Une terrible ineptie perdure – Jusqu'à la lie

À la fin de l’épisode précédent au MAC de Lyon, Le Lapin sauvage regarde Dilamar P. et l’Ondine des fleurs partir sur une navette fluviale devant les amener à La Sucrière, autre site où se tient la biennale d’art contemporain de la ville. Mais le cerveau déjà bien ébranlé, Dilamar P. saute dans le Rhône. Malgré le fait de ne pas savoir nager, il parvient à rallier la rive, trouvant ensuite refuge dans un café…

Jusqu'à la lie donc...

Je m’employais à achever enfin L’Homme unidimensionnel de Herbert Marcuse quand mon portable retentit.


Fort irrité, je plantai là ma lecture méditative et me précipitai chez Dilamar P. 
        

— Qu’y-a-t-il, Ondine des fleurs ?
 
— Comment te l’annoncer ? Dilamar P. va laisser un grand vide dans les caisses des bars de Lyon, voilà ce qu’il y a ou ce qu’il n’y a plus ! Je ne sais pas, je suis tellement bouleversée !



— Nous devions aller aujourd’hui à la Fondation Bullukian où se déroule également la biennale.
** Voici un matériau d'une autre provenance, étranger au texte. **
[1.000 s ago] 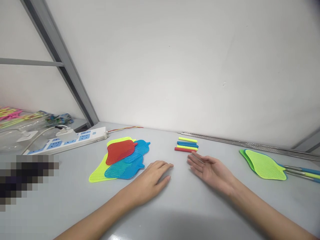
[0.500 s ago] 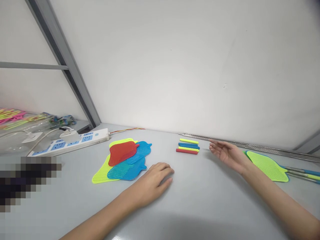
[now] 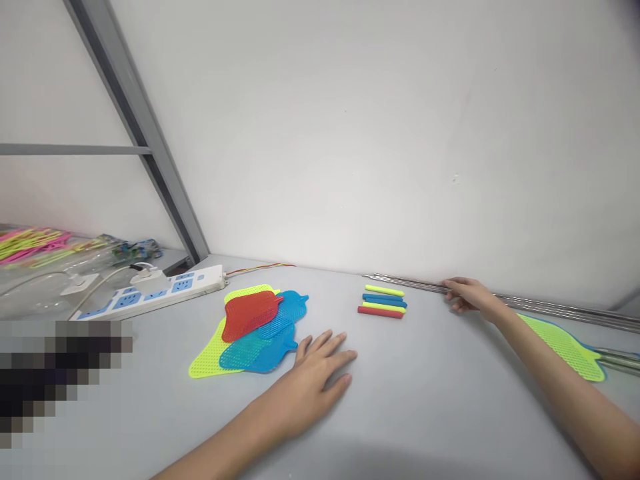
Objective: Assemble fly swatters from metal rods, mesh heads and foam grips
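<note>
My left hand (image 3: 325,367) lies flat on the table with its fingers spread, holding nothing. Just left of it is an overlapping pile of fly swatter heads: a red head (image 3: 250,313) on top, blue heads (image 3: 293,310) and yellow-green ones (image 3: 213,353) around and under it. At the table's back edge, my right hand (image 3: 470,298) has its fingers curled at the thin metal rods (image 3: 545,309); how many it grips is hidden. Between my hands, further back, short coloured handle tubes (image 3: 383,301) in yellow, blue and red lie side by side.
Right of my right forearm lies a yellow-green fly swatter (image 3: 560,343) with metal shafts. A white power strip (image 3: 165,293) with plugs and cables stands at the left. Behind it are pink and yellow items (image 3: 35,245) and clear plastic bags. A white wall (image 3: 325,133) closes the back.
My right hand has moved right and back, from open above the table to the metal rods. My left hand's fingers have spread. The whole view has shifted slightly.
</note>
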`<action>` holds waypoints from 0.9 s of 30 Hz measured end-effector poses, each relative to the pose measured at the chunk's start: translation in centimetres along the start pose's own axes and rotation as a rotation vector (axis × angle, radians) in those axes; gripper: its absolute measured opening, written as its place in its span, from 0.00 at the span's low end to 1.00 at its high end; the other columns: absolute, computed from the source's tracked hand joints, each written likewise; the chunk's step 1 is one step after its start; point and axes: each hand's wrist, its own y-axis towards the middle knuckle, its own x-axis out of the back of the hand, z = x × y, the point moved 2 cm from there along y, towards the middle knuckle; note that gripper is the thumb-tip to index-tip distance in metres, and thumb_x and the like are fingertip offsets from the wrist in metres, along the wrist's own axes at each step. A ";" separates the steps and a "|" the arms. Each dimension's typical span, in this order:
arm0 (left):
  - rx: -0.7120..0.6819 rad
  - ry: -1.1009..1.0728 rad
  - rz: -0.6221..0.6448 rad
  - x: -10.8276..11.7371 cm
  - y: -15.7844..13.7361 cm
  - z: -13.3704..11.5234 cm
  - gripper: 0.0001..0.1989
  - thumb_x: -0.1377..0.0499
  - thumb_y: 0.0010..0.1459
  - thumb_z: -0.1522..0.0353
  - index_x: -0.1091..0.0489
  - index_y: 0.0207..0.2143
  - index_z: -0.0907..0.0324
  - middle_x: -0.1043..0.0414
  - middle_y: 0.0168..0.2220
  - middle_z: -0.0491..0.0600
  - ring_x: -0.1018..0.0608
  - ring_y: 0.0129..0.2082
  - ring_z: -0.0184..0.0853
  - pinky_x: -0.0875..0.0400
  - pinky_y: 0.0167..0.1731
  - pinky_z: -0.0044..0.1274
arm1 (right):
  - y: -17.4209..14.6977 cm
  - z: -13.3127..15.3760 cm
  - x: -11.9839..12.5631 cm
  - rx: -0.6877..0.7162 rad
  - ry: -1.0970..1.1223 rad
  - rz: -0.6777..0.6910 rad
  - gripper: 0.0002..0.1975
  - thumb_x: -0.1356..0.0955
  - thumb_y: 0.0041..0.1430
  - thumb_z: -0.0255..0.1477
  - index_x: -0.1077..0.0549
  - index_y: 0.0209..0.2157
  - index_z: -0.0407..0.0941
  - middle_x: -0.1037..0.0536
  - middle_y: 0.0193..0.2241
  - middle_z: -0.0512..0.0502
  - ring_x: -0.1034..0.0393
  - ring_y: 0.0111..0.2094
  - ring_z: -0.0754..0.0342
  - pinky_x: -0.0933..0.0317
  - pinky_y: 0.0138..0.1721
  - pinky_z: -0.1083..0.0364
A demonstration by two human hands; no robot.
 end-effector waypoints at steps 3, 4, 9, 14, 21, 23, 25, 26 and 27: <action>-0.013 -0.005 0.011 0.1 0.0 0.0 0.19 0.59 0.59 0.60 0.46 0.53 0.47 0.54 0.58 0.45 0.54 0.58 0.41 0.59 0.53 0.42 | 0.5 -0.7 0.6 0.013 -0.027 -0.024 0.11 0.35 0.49 0.30 0.33 0.35 0.41 0.32 0.16 0.50 0.41 0.10 0.62 0.44 0.09 0.62; -0.017 -0.003 0.014 0.2 -0.1 0.0 0.19 0.59 0.59 0.60 0.46 0.53 0.47 0.54 0.58 0.44 0.54 0.58 0.41 0.59 0.53 0.43 | 0.7 -1.0 0.8 0.021 -0.030 -0.025 0.11 0.35 0.49 0.30 0.33 0.36 0.42 0.32 0.16 0.51 0.43 0.09 0.63 0.45 0.09 0.62; -0.004 0.025 0.033 0.5 0.0 -0.1 0.19 0.60 0.59 0.60 0.48 0.53 0.45 0.54 0.58 0.43 0.54 0.58 0.40 0.59 0.53 0.44 | 1.7 -2.3 1.6 0.053 -0.021 0.005 0.13 0.34 0.47 0.30 0.34 0.37 0.42 0.32 0.16 0.52 0.48 0.09 0.65 0.50 0.08 0.63; 0.006 0.054 0.049 0.8 0.2 -0.3 0.19 0.61 0.59 0.60 0.48 0.53 0.45 0.54 0.58 0.42 0.53 0.58 0.40 0.57 0.53 0.42 | 2.3 -2.9 1.9 0.080 -0.004 0.040 0.14 0.31 0.44 0.29 0.35 0.35 0.42 0.30 0.16 0.51 0.44 0.10 0.63 0.48 0.08 0.62; 0.005 0.090 0.024 0.9 0.4 -0.1 0.19 0.60 0.59 0.60 0.47 0.53 0.46 0.51 0.57 0.42 0.50 0.57 0.39 0.54 0.53 0.40 | 2.2 -3.2 2.2 0.076 0.044 0.076 0.11 0.30 0.43 0.28 0.35 0.29 0.41 0.27 0.21 0.46 0.38 0.13 0.62 0.46 0.10 0.64; -0.007 0.102 -0.002 1.0 0.6 0.0 0.20 0.60 0.59 0.60 0.47 0.53 0.49 0.48 0.56 0.43 0.49 0.57 0.38 0.53 0.53 0.38 | 2.1 -3.3 2.3 0.063 0.065 0.088 0.10 0.30 0.43 0.27 0.34 0.28 0.41 0.26 0.24 0.44 0.35 0.16 0.61 0.44 0.11 0.64; -0.021 0.110 -0.026 1.0 0.7 0.1 0.20 0.60 0.59 0.60 0.46 0.53 0.51 0.46 0.55 0.45 0.46 0.56 0.37 0.51 0.53 0.36 | 2.0 -3.3 2.4 0.050 0.088 0.096 0.09 0.30 0.44 0.27 0.34 0.27 0.40 0.25 0.26 0.42 0.32 0.20 0.59 0.41 0.14 0.64; -0.028 0.113 -0.036 1.1 0.8 0.1 0.21 0.60 0.59 0.60 0.45 0.53 0.52 0.45 0.55 0.45 0.46 0.56 0.37 0.51 0.53 0.35 | 1.9 -3.3 2.4 0.045 0.099 0.097 0.09 0.30 0.44 0.27 0.34 0.27 0.40 0.25 0.27 0.41 0.30 0.23 0.58 0.40 0.15 0.65; -0.032 0.114 -0.042 1.1 0.8 0.1 0.20 0.60 0.59 0.60 0.44 0.53 0.53 0.45 0.55 0.46 0.45 0.55 0.37 0.51 0.52 0.34 | 1.9 -3.3 2.4 0.040 0.108 0.098 0.08 0.30 0.44 0.27 0.33 0.27 0.40 0.25 0.28 0.41 0.30 0.24 0.57 0.40 0.16 0.65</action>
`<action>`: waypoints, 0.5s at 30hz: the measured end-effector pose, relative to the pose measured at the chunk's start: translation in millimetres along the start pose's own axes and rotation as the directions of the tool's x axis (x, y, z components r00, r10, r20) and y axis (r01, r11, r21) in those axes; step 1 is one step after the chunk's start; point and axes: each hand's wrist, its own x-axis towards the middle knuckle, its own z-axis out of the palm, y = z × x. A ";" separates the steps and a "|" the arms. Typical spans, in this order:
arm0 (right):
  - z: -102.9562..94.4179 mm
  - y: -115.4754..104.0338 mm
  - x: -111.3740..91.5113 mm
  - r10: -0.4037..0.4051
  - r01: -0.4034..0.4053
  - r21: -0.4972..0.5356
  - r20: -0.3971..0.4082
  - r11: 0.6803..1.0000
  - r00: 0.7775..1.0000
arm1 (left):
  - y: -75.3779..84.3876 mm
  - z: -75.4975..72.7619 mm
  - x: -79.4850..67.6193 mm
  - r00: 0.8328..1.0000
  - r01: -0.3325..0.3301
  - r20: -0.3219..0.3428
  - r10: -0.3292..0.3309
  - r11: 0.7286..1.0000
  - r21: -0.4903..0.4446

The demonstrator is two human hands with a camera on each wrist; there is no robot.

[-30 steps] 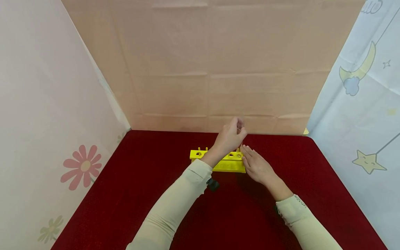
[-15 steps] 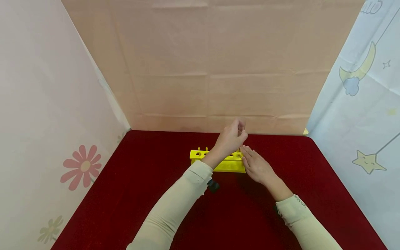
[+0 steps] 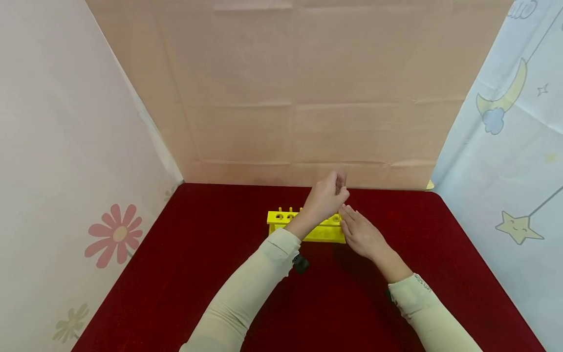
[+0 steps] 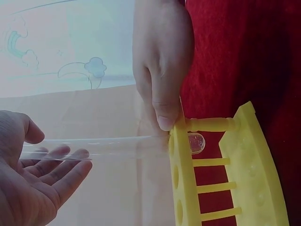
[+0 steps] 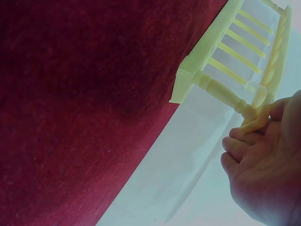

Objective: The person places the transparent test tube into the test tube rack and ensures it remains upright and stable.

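Observation:
My left hand (image 3: 324,198) is raised above the right end of a yellow test tube rack (image 3: 321,234) on the table. It holds a clear test tube (image 4: 117,148) between thumb and fingers. In the left wrist view, the tube's rounded tip passes through the end hole of the rack's top plate and stops short of the base. My right hand (image 3: 362,234) grips the right end of that plate, with thumb and fingers at its corner (image 5: 256,123) in the right wrist view. The tube is barely visible in the head view.
Dark red cloth (image 3: 211,234) covers the table. Other holes and upright pegs run along the rack to the left. A tan backdrop (image 3: 286,98) rises behind, with patterned sheets (image 3: 492,161) at the sides. A small black device (image 3: 301,264) shows at the left wrist.
My left hand has sunk slightly and shifted a touch to the right above the rack. The right hand and the rack stay in place.

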 end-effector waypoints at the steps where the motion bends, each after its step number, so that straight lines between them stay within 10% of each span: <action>1: 0.0 0.1 -0.1 0.000 0.000 0.001 -0.001 1.000 1.000 | 0.1 0.2 -0.2 1.000 0.005 0.003 -0.005 1.000 0.002; 15: 1.3 2.7 -0.7 0.014 -0.014 0.010 0.005 1.000 1.000 | -2.8 3.0 -1.3 0.999 0.038 0.038 -0.038 0.999 -0.003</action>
Il m’avait promis de m’accompagner au moins là. Je me faisais une telle fête ! J’ai fait plein de petits bonds de joie dans la rue avant de le découvrir comme ça !
 
— Pourquoi a-t-il des sucres sur les yeux ? 

— Au Brésil, il est coutumier de mettre des pièces sur les paupières des personnes décédées. Mais comme Dilamar était poète, c’est tout ce que j’ai pu trouver dans l’appartement !

— Espérons que Charon, sur la barque qu’il fait naviguer sur le fleuve des morts, s’en contente !

— Autrement Dilamar se noiera cette fois, j’en suis sûre. Si tu avais vu comment il a atteint la rive l’autre jour ! Il a éclaboussé tous les passagers du bateau en essayant de nager comme les chiens, sauf qu’on aurait dit un saint-bernard ivre ! Quelle honte ! Je ne savais plus où cacher mes oreilles !

— Tu te souviens quand il est tombé dans la Saône ?


— Et maintenant, Ondine des fleurs, que va-t-on faire pour l'enterrement de notre cher sans le sou ? Pour ma part, je n'ai guère d'économies. 

— Au vrai, moi non plus. 

— Hum ! Peut-être as-tu déjà entendu parler de l'artiste anatomiste Gunther von Hagens qui expose des cadavres écorchés et plastinifiés d'êtres humains. On pourrait très bien lui proposer d'enrichir son œuvre de celui d'un poète maudit, qu'en dis-tu ?

— Tu crois que voir les viscères d’un poète seraient très parlants ?

— Et  comment ! La meilleure poésie est celle qui vient du plus profond de soi ! 

Ce fut alors qu’un faible bruit, comme celui de la chute d’un petit objet, nous fit nous retourner l’Ondine des fleurs et moi.



— Mais… Mais…C’est un mi… 
 
— Moui…  me coupa l’Ondine des fleurs.



C’est ainsi que Dilamar P. fut contraint d’aller à la Fondation Bullukian.